• The task:
From the first line to the last, restate the material word for word; pictures stay out.

-=-=-=-=-

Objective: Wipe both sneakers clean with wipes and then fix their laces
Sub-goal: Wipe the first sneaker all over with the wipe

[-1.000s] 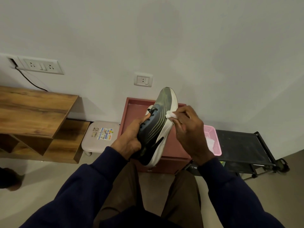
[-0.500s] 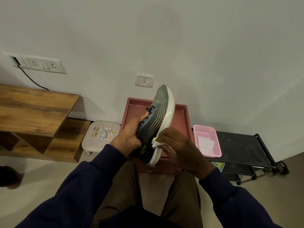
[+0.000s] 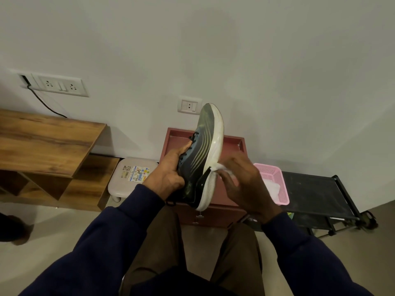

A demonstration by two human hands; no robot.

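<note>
**Head view: one sneaker mid-wipe, laces not yet fixed**

Head camera showed the dark sneaker raised above the person's lap, toe up, in front of the red cabinet. The left hand gripped its upper, with the thumb lying along the black laces. The right hand pinched a white wipe and pressed it against the white midsole, about halfway along.

By that reading the job was early, in the cleaning of one shoe. Whether its far side and outsole had been wiped could not be told. No second sneaker could be made out, so it probably remained to be done. The laces looked loose near the heel, so fixing them also lay ahead. More white sheets, likely wipes, lay in the pink basket just beside the right hand.
</note>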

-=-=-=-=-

• Exercise output:
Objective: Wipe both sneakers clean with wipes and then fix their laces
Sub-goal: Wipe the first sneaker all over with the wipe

[-1.000s] 
[-0.500s] 
[+0.000s] 

A demonstration by two human hands; no robot.

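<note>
**Head view: one sneaker mid-wipe, laces not yet fixed**

Head camera showed the dark sneaker raised above the person's lap, toe up, in front of the red cabinet. The left hand gripped its upper, with the thumb lying along the black laces. The right hand pinched a white wipe and pressed it against the white midsole, about halfway along.

By that reading the job was early, in the cleaning of one shoe. Whether its far side and outsole had been wiped could not be told. No second sneaker could be made out, so it probably remained to be done. The laces looked loose near the heel, so fixing them also lay ahead. More white sheets, likely wipes, lay in the pink basket just beside the right hand.
</note>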

The exercise is done, with nothing more to add.